When the listing has been read, print it out again in full, word for word.

SOURCE DATA:
◆ ◆ ◆

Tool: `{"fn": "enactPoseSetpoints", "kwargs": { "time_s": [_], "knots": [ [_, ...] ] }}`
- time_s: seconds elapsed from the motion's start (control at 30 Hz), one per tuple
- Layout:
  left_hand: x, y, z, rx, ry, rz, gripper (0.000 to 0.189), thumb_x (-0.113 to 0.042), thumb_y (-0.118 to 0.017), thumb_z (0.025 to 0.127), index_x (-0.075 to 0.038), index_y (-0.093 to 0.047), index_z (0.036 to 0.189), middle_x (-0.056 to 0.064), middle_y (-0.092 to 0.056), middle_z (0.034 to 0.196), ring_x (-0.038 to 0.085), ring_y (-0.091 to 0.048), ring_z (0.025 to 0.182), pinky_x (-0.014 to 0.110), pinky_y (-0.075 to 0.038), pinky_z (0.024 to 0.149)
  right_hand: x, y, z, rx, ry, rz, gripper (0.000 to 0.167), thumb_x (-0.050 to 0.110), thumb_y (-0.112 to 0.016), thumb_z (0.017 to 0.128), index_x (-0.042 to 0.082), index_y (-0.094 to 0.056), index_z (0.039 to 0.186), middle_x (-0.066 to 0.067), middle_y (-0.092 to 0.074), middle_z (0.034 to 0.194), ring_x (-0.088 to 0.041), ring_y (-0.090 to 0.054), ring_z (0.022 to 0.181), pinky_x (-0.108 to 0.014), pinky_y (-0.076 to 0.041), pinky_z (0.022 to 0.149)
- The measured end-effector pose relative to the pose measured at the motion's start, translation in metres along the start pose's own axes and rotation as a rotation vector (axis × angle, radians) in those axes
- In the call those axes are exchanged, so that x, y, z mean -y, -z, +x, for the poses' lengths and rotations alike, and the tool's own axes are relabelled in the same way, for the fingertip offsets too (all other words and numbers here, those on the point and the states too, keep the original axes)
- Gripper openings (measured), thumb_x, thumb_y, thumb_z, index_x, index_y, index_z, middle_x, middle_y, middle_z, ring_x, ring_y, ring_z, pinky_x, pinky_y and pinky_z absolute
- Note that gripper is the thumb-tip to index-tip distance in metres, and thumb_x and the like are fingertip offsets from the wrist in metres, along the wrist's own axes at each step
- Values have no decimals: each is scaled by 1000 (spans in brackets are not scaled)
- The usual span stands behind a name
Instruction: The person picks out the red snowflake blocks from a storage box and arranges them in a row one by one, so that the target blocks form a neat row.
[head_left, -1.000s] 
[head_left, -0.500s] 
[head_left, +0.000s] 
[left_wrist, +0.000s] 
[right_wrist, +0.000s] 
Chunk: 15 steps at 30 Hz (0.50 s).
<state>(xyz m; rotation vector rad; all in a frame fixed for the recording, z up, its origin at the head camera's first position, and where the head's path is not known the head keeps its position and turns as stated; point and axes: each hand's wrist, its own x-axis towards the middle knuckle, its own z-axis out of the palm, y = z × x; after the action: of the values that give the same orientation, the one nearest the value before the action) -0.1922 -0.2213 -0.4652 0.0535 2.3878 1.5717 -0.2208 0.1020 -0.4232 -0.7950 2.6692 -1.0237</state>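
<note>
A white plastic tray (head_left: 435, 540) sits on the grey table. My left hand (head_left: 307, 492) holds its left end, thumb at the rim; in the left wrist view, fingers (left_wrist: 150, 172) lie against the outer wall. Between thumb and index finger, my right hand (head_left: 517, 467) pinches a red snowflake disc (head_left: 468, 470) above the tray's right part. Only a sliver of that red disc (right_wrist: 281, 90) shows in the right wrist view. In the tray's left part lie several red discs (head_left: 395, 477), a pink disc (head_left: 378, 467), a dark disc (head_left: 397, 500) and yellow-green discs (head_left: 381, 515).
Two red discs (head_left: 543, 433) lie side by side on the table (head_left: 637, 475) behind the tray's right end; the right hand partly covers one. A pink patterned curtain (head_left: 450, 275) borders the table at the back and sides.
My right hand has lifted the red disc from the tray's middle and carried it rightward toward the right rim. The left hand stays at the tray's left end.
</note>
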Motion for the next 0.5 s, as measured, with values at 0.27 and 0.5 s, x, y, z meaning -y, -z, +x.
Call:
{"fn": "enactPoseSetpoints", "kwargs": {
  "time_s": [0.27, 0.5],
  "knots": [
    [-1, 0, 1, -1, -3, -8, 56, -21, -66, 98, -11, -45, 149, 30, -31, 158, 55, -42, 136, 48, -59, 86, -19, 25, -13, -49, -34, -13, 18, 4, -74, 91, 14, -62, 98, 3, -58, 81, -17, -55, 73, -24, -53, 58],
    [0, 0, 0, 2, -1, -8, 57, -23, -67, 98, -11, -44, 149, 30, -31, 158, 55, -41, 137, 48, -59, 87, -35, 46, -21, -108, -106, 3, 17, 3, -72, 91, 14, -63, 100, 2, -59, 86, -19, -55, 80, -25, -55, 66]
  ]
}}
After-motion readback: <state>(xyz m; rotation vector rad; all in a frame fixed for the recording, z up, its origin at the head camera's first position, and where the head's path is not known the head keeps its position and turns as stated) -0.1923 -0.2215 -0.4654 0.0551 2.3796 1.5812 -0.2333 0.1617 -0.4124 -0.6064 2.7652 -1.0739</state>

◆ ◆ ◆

RESPONSE AREA:
Tool: `{"fn": "enactPoseSetpoints", "kwargs": { "time_s": [_], "knots": [ [_, ...] ] }}`
- time_s: seconds elapsed from the motion's start (control at 30 Hz), one per tuple
- Layout:
  left_hand: x, y, z, rx, ry, rz, gripper (0.000 to 0.189), thumb_x (-0.113 to 0.042), thumb_y (-0.118 to 0.017), thumb_z (0.025 to 0.127), index_x (-0.075 to 0.038), index_y (-0.093 to 0.047), index_z (0.036 to 0.189), middle_x (-0.056 to 0.064), middle_y (-0.092 to 0.056), middle_z (0.034 to 0.196), ring_x (-0.038 to 0.085), ring_y (-0.091 to 0.048), ring_z (0.025 to 0.182), pinky_x (-0.014 to 0.110), pinky_y (-0.075 to 0.038), pinky_z (0.024 to 0.149)
  right_hand: x, y, z, rx, ry, rz, gripper (0.000 to 0.167), thumb_x (-0.050 to 0.110), thumb_y (-0.112 to 0.016), thumb_z (0.017 to 0.128), index_x (-0.042 to 0.082), index_y (-0.094 to 0.056), index_z (0.039 to 0.186), middle_x (-0.066 to 0.067), middle_y (-0.092 to 0.074), middle_z (0.034 to 0.194), ring_x (-0.088 to 0.041), ring_y (-0.090 to 0.054), ring_z (0.022 to 0.181), pinky_x (-0.108 to 0.014), pinky_y (-0.076 to 0.041), pinky_z (0.022 to 0.149)
- The measured end-effector pose relative to the pose measured at the motion's start, translation in metres along the start pose's own axes and rotation as a rotation vector (axis × angle, radians) in those axes
- In the call those axes are exchanged, so that x, y, z mean -y, -z, +x, for the poses' lengths and rotations alike, and the tool's own axes are relabelled in the same way, for the fingertip offsets too (all other words and numbers here, those on the point and the states too, keep the original axes)
- Gripper openings (measured), thumb_x, thumb_y, thumb_z, index_x, index_y, index_z, middle_x, middle_y, middle_z, ring_x, ring_y, ring_z, pinky_x, pinky_y and pinky_z absolute
- Note that gripper is the thumb-tip to index-tip distance in metres, and thumb_x and the like are fingertip offsets from the wrist in metres, along the wrist's own axes at each step
- Values have no decimals: each is scaled by 1000 (spans in brackets are not scaled)
- The usual span stands behind a name
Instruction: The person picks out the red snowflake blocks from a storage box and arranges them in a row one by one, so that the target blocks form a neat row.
[head_left, -1.000s] 
[head_left, -0.500s] 
[head_left, +0.000s] 
[left_wrist, +0.000s] 
[right_wrist, +0.000s] 
Chunk: 15 steps at 30 Hz (0.50 s).
<state>(xyz m; rotation vector rad; all in a frame fixed for the recording, z up, its origin at the head camera's first position, and where the head's path is not known the head keeps its position and turns as stated; point and axes: each hand's wrist, its own x-axis towards the middle knuckle, its own z-axis out of the palm, y = z × x; after the action: of the values that give the same orientation, the one nearest the value before the action) -0.1922 -0.2213 -0.4652 0.0535 2.3878 1.5717 -0.2208 0.1020 -0.4232 -0.7950 2.6692 -1.0237</state>
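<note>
A white plastic tray (head_left: 435, 540) sits on the grey table. My left hand (head_left: 307, 492) holds its left end, thumb at the rim; in the left wrist view, fingers (left_wrist: 150, 172) lie against the outer wall. Between thumb and index finger, my right hand (head_left: 517, 467) pinches a red snowflake disc (head_left: 468, 470) above the tray's right part. Only a sliver of that red disc (right_wrist: 281, 90) shows in the right wrist view. In the tray's left part lie several red discs (head_left: 395, 477), a pink disc (head_left: 378, 467), a dark disc (head_left: 397, 500) and yellow-green discs (head_left: 381, 515).
Two red discs (head_left: 543, 433) lie side by side on the table (head_left: 637, 475) behind the tray's right end; the right hand partly covers one. A pink patterned curtain (head_left: 450, 275) borders the table at the back and sides.
My right hand has lifted the red disc from the tray's middle and carried it rightward toward the right rim. The left hand stays at the tray's left end.
</note>
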Motion for the next 0.5 s, as measured, with values at 0.27 and 0.5 s, x, y, z meaning -y, -z, +x.
Call:
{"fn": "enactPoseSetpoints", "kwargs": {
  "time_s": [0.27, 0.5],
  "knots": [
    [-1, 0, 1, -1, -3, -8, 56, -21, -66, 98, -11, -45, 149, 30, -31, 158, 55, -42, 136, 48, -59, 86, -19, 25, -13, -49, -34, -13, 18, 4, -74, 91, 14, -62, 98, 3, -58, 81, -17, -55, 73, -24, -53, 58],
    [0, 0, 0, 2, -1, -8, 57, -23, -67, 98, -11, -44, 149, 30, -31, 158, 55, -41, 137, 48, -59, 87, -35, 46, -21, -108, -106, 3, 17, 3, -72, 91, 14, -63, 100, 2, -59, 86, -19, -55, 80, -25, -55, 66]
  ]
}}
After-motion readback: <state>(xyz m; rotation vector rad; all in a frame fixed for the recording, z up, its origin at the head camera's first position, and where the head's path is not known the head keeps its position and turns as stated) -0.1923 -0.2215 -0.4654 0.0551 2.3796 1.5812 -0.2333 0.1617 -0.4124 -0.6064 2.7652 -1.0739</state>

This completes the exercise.